SOURCE: A review of Cathedral, in Studies in Short Fiction, Vol. 21, No. 1, Winter, 1984, pp. 71-2.

In the review below, Grinnell praises Carver's writing, arguing that he has improved on his old style and added new elements.

Things are finally looking up for Raymond Carver. In a way it is entirely fitting that this, his third volume of short stories is entitled Cathedral and that the collection ends with the title story, for in both Carver's life and writing, as in a Gothic cathedral, all signs are pointing upward.

Such was not always the case. Married at eighteen and burdened at that early age not only with the responsibility of a wife and children but also with a succession of dreary jobs, it is a wonder that he wrote at all. Raised in poor neighborhoods in Yakima, Washington, he somehow was able to attend college, to graduate with a B.A. from Chico State in California, to find his way to the University of Iowa's Writers' Workshop where he spent a year just barely surviving financially. He then took to drinking, wasting most of his thirties. He makes no excuses; he did not drink to escape nor for inspiration—he "was into the drinking itself."

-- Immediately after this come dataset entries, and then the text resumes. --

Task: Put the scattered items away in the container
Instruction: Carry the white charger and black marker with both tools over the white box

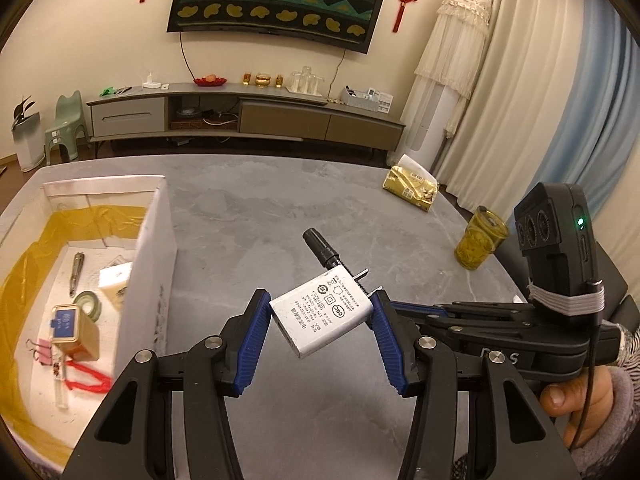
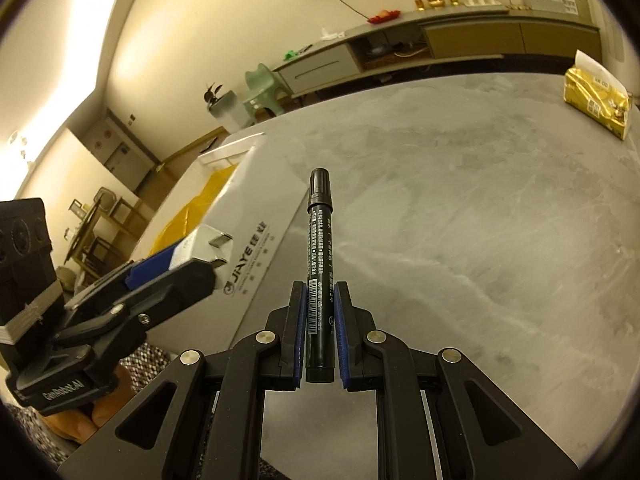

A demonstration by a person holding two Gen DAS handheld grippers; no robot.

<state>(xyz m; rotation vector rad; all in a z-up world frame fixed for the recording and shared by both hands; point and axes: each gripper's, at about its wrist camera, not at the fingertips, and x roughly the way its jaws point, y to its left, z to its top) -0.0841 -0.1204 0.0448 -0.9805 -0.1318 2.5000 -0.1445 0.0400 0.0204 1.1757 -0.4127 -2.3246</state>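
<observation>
My left gripper (image 1: 320, 312) is shut on a white plug charger (image 1: 322, 314), held tilted above the grey table with its two prongs pointing up and right. My right gripper (image 2: 321, 306) is shut on a black marker pen (image 2: 319, 256), which points forward along the fingers. In the left wrist view the marker's cap (image 1: 320, 248) sticks out behind the charger. The white cardboard box (image 1: 152, 264) stands to the left, lined with yellow plastic. The right wrist view shows the left gripper (image 2: 200, 268) with the charger (image 2: 204, 246) in front of the box wall (image 2: 256, 248).
Inside the box lie a pen, a roll of tape (image 1: 89, 304), a white block, a small gold-and-blue box (image 1: 74, 330), a pink binder clip and red string. A glass of yellow-green drink (image 1: 480, 240) and a gold tissue pack (image 1: 412, 188) sit on the table's right side.
</observation>
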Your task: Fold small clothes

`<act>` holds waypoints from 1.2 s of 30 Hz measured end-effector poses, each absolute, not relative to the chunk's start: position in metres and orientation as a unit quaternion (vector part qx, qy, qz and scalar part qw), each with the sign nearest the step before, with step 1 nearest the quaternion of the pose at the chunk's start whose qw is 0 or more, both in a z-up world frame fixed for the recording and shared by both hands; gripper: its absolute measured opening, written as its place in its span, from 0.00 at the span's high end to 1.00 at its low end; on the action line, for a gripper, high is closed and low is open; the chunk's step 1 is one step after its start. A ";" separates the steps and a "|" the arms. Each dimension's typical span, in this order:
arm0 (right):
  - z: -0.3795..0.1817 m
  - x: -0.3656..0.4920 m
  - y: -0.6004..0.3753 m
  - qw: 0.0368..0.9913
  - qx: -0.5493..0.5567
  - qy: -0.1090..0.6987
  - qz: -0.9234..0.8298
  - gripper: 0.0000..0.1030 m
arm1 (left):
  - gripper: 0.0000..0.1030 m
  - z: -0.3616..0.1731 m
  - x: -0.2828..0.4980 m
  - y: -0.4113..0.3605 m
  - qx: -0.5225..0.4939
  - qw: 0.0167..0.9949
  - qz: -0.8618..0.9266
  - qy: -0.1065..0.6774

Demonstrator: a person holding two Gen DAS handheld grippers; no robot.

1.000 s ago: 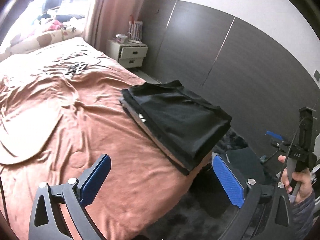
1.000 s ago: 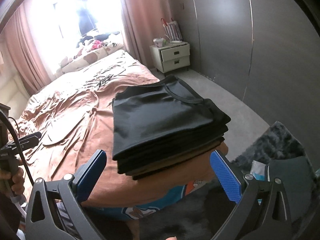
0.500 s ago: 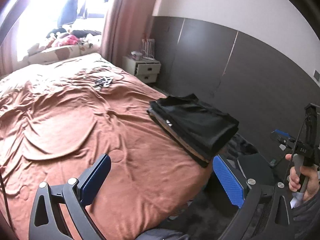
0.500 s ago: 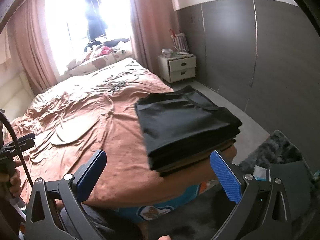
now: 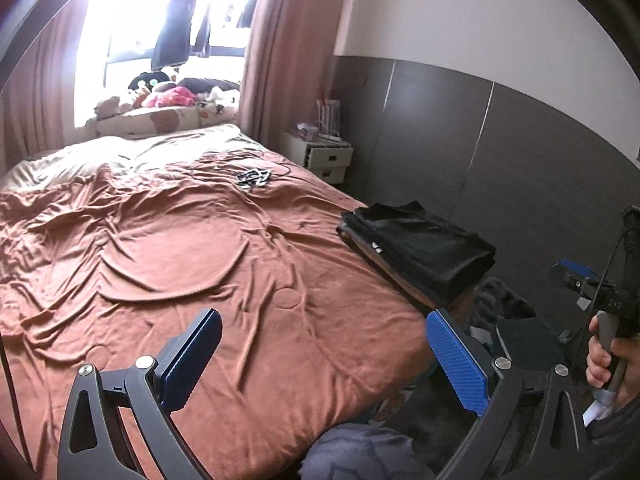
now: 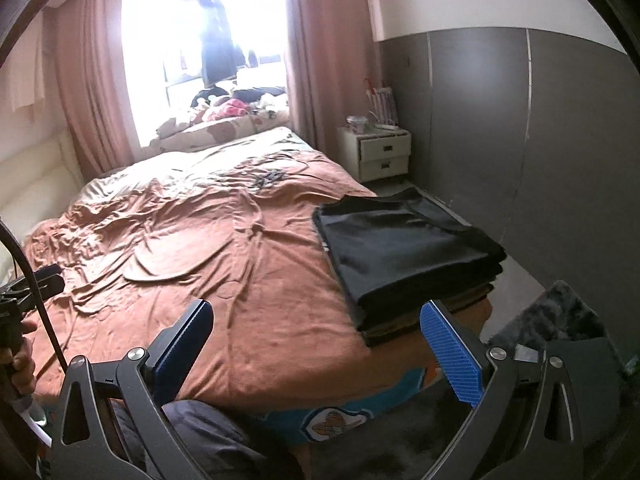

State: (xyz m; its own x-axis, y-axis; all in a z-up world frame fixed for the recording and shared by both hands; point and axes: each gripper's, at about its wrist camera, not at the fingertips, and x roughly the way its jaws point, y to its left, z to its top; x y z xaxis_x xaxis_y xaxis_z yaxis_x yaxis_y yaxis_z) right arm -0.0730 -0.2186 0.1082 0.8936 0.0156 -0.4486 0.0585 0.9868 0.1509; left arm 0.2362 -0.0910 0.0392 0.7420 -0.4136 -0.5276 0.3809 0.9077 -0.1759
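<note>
Folded black clothes stack (image 6: pixel 404 258) sits at bed (image 6: pixel 240 264) corner, right of frame. Left tongs (image 5: pixel 324 360) and right tongs (image 6: pixel 316 344) agape, empty. No unfolded garment visible; task likely near done.

- Daylight floods through the window (image 6: pixel 208 60) at twelve o'clock, blown out to white glare.
- Dim, soft elsewhere; the grey wall (image 5: pixel 500 152) at three o'clock carries faint sheen.
- Fisheye bends edges; corners vignette black.
</note>
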 end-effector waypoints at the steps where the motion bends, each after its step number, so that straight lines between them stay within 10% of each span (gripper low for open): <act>1: 0.108 -0.075 -0.216 0.971 0.080 0.227 -0.009 0.00 | 0.00 0.040 0.232 -0.087 -0.030 0.934 -0.210 0.287; 36: 0.058 -0.170 -0.144 0.980 0.048 0.186 0.043 0.00 | 0.00 0.026 0.041 0.003 -0.024 0.974 -0.080 0.210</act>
State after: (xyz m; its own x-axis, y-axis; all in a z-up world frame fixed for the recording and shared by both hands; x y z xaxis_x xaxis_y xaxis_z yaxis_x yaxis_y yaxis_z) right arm -0.1704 -0.1445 0.0580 0.9269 0.1024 -0.3609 -0.0670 0.9917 0.1093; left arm 0.0406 0.0028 0.0262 0.8993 -0.1650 -0.4051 0.1451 0.9862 -0.0795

Prior to 1983, he produced two books of stories, Will You Please Be Quiet, Please? and What We Talk About When We Talk About Love. Only the titles of the collections are long; the stories themselves are short, averaging fewer than ten pages each. Despite his poverty, which sometimes forced him from an overcrowded apartment to write while sitting in his car, and despite his drinking, he was a careful craftsman. The stories of the first two books are hard, austere little vignettes restricted to the viewpoints of their hard, austere and not-very-articulate characters. It is to these qualities that the stories owe their appeal and to which Carver owes the considerable reputation that they won for him.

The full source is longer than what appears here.